Since the vily were conceived as bird-women—beings that could take either womanly or avian shape, especially that of white water birds like swans—the women performed dances in their honor at certain festivals by loosening the tremendously long white sleeves of their chemises and waving them about like wings (fig. 10.4 c). Some of these dance figures survive, as do several representations of the women dancing with loosened sleeves—both in a medieval manuscript and on ancient wedding bracelets dug up in Ukraine. (The bracelets normally held the sleeves up at the wrists so the woman could use her hands.) These dancers of the summer Rusalii festivals were vehemently taken to task by the proselytizing Christian priests, newly arrived from Byzantium, who considered the whole business utterly anti-Christian. We wish they had told us more details in their railings, however, so we could understand the ritual more clearly. But knowing even this much will allow us to interpret better one of the most famous Russian fairy tales, that of the Frog Princess.
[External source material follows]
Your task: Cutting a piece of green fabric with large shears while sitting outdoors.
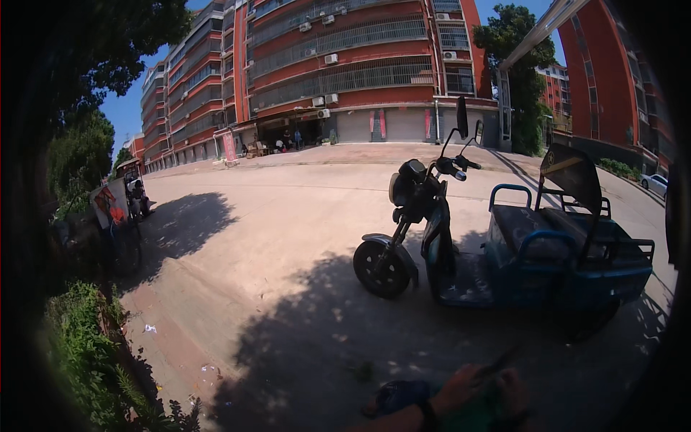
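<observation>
Low in shadow at the bottom, my left hand (464,383) has its fingers closed round a dark, thin object (499,364) that I cannot identify. My right hand (511,392) is beside it with curled fingers; what they hold, if anything, is too dark to make out. Dark bands are on my forearms. A dark blue shape (399,397), perhaps a shoe, shows left of my arms, and green material lies beneath my hands. Just beyond stands a blue cargo tricycle (533,266) with black seats and mirrors.
Sunlit pavement (288,209) stretches toward red apartment blocks (338,50), with several distant people at an open bay (288,137). Parked vehicles (129,201) stand at left beside trees and plants (86,338). A white car (655,183) is at far right.
</observation>
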`<state>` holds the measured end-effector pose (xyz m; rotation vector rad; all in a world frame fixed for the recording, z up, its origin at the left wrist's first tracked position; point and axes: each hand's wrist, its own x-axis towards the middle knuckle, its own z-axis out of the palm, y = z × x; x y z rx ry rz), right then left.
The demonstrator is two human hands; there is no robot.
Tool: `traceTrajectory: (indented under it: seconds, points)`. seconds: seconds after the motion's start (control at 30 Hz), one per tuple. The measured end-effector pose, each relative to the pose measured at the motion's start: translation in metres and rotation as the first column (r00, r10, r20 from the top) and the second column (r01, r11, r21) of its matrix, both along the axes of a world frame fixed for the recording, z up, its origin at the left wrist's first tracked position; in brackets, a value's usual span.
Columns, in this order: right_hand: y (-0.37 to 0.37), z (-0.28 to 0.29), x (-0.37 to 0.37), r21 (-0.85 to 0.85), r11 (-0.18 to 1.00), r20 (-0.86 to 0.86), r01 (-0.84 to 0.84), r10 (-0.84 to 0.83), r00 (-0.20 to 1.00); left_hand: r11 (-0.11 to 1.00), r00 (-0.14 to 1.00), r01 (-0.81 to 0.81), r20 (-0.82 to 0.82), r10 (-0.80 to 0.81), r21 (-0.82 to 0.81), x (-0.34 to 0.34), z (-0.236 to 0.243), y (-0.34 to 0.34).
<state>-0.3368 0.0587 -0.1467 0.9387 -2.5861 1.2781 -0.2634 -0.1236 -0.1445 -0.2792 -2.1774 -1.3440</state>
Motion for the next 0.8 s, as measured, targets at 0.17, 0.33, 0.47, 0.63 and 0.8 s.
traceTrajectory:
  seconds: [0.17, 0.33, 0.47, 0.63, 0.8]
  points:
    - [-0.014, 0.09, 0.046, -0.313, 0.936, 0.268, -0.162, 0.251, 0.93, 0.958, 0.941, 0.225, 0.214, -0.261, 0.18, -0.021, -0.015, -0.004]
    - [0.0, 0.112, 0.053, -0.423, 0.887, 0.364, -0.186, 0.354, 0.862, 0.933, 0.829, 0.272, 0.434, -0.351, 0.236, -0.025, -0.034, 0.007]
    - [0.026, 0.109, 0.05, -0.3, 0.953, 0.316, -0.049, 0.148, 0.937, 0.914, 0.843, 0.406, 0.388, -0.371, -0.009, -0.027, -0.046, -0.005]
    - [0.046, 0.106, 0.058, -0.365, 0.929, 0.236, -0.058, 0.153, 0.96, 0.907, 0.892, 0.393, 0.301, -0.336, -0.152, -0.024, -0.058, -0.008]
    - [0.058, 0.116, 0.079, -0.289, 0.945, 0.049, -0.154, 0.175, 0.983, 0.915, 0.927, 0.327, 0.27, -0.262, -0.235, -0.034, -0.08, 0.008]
“In ancient years, in times of yore,” a king of a far-off kingdom demanded that his three sons shoot their arrows into the air and then marry whoever retrieved and returned them. The arrows of the two older princes were brought back by highborn ladies, but Ivan’s was retrieved and presented by a female frog, which he was obliged to marry anyway. Soon, to test their skill, the king requested his daughters-in-law to make shirts for him. Ivan was in despair. His wife was a frog. How could she weave? But during the night, as he slept, the frog-bride shed her green skin, turned into a beautiful girl for a short while, and procured from her rusalka-handmaids a shirt so fine that the king chose it as best by far.
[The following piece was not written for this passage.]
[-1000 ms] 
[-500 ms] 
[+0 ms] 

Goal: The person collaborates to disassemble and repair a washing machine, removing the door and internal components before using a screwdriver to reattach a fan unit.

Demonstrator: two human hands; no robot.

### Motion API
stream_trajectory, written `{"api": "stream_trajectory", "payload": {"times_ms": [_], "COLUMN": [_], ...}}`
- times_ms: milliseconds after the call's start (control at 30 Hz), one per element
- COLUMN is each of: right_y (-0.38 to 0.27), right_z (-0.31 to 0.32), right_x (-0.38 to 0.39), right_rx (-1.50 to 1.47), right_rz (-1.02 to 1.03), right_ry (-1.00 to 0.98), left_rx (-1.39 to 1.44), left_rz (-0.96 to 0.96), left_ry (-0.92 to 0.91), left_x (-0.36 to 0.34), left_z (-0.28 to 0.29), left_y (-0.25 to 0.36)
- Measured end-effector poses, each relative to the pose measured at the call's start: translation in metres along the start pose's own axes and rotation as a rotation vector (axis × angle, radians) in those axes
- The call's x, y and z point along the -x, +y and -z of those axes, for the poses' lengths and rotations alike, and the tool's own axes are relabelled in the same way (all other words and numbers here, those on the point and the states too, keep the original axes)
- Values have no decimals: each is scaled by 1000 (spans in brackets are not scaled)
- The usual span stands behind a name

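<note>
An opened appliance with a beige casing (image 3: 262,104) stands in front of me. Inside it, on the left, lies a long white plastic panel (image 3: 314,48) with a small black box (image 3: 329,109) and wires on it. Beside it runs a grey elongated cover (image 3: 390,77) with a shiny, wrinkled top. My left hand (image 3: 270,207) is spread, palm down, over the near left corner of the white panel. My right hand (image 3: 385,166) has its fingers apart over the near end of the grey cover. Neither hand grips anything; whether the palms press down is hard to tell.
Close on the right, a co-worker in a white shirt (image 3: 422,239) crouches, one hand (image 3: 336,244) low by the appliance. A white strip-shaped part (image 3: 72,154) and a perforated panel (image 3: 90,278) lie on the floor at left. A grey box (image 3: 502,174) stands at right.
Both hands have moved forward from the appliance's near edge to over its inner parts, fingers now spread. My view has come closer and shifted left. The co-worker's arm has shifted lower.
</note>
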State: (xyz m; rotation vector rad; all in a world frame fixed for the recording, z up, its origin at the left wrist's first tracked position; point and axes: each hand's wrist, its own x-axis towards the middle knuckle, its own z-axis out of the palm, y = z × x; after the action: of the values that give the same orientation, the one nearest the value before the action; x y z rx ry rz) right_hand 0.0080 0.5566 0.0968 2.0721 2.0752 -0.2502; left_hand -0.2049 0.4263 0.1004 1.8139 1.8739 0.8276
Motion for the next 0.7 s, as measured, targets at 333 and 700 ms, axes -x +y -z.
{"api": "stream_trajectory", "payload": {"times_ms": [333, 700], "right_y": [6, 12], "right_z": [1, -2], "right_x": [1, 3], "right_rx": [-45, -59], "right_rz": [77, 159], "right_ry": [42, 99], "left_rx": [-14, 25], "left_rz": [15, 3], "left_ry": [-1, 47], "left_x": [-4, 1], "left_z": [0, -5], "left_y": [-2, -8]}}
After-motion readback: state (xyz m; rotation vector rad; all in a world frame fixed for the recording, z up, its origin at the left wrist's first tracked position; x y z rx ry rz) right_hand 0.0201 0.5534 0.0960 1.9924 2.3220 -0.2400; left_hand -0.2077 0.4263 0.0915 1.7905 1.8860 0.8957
Next the king ordered the three brides to bake bread for him—the second household skill requisite in a good wife. This time, suspecting that the frog was magical, the brides of the older princes spied on the frog to learn her recipe. Aware of their presence, the frog set about making bread in preposterous ways so that when the brides went off and imitated what they had seen their bread fell and tasted terrible. Then, in the middle of the night when everyone slept, the frog called her servants to bring her the finest loaf ever tasted, decorated, moreover, with figures of birds, animals, and trees.10

Finally the king announced a great ball at the palace, to judge which of the three brides danced the best. The frog told her dejected husband to go on ahead, that she would follow in an hour. Then she shed her frog skin, dressed, and went to the banquet hall to join him. He was overjoyed at her great beauty, but her sisters-in-law were dismayed, since the Frog Princess was clearly a magician. Again they decided to imitate whatever she did, in hopes of learning to do magical things too. When they saw her put the bones from her swan-meat supper into one sleeve and the dregs of her drink into the other, they did likewise.
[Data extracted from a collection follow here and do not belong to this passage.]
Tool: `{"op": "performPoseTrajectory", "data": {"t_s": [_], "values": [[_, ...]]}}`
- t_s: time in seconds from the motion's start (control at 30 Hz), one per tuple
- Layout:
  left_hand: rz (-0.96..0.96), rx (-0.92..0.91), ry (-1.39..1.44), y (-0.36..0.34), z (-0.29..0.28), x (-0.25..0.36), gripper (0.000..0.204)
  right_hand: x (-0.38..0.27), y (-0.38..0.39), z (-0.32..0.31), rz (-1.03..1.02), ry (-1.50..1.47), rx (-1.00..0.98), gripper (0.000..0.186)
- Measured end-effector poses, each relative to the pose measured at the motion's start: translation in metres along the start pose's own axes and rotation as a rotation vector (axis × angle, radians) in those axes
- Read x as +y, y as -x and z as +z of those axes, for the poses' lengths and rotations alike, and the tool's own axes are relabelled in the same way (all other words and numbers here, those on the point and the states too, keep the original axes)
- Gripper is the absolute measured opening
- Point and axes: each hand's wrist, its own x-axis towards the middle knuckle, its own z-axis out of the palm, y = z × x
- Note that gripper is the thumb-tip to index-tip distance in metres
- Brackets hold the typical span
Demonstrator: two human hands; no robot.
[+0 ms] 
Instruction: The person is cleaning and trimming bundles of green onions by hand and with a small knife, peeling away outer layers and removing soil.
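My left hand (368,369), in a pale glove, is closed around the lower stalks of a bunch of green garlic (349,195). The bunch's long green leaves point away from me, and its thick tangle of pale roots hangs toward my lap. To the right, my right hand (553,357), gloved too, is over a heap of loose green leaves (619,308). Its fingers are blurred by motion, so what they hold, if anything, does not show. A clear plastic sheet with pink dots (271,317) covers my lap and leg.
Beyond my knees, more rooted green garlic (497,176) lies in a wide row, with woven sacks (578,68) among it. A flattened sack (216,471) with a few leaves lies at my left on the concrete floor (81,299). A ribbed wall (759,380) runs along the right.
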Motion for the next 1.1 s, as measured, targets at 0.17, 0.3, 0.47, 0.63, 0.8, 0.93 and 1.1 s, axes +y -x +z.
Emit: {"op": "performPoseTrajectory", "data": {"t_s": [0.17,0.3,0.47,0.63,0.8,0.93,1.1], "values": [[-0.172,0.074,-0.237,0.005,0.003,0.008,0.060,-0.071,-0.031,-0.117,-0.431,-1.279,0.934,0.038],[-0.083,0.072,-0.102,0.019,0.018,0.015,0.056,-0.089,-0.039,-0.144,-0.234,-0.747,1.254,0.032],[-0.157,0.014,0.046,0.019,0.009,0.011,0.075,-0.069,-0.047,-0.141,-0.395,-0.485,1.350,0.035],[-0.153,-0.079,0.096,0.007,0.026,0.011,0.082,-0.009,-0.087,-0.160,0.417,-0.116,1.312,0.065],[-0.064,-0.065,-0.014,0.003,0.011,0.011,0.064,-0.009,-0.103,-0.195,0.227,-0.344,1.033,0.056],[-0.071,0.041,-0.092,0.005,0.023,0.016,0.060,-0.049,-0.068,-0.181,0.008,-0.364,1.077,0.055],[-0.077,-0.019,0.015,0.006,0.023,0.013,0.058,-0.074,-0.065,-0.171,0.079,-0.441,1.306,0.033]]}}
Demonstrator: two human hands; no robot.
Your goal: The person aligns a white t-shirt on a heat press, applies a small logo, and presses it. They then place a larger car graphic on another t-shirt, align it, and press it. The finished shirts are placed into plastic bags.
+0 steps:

It came time to dance; the tsar called on the older daughters-in-law, but they deferred to the frog. She immediately took hold of Prince Ivan and came forward: how she danced and danced, spun and turned—everything a marvel! She waved her right arm—forests and waters appeared; she waved her left—all sorts of birds began to fly. Everyone was astonished. She finished dancing and all disappeared. The other daughters-in-law went to dance, and tried to do the same: but when one waved her right arm, the bones flew out, right among the guests, and from her left sleeve water was flung about, also all over people. The tsar was not pleased.

Entranced by his wife’s new form, the prince rushed home, seized the frog skin, and burned it so his beautiful bride would have to keep her human shape. The princess, upon reaching home, was horrified. Mournfully she told him that if only he had waited three more days, the evil spell that had made her a frog would have been broken. Now she must return whence she came, and he would have to seek for her “beyond the thrice ninth kingdom.” At that she vanished.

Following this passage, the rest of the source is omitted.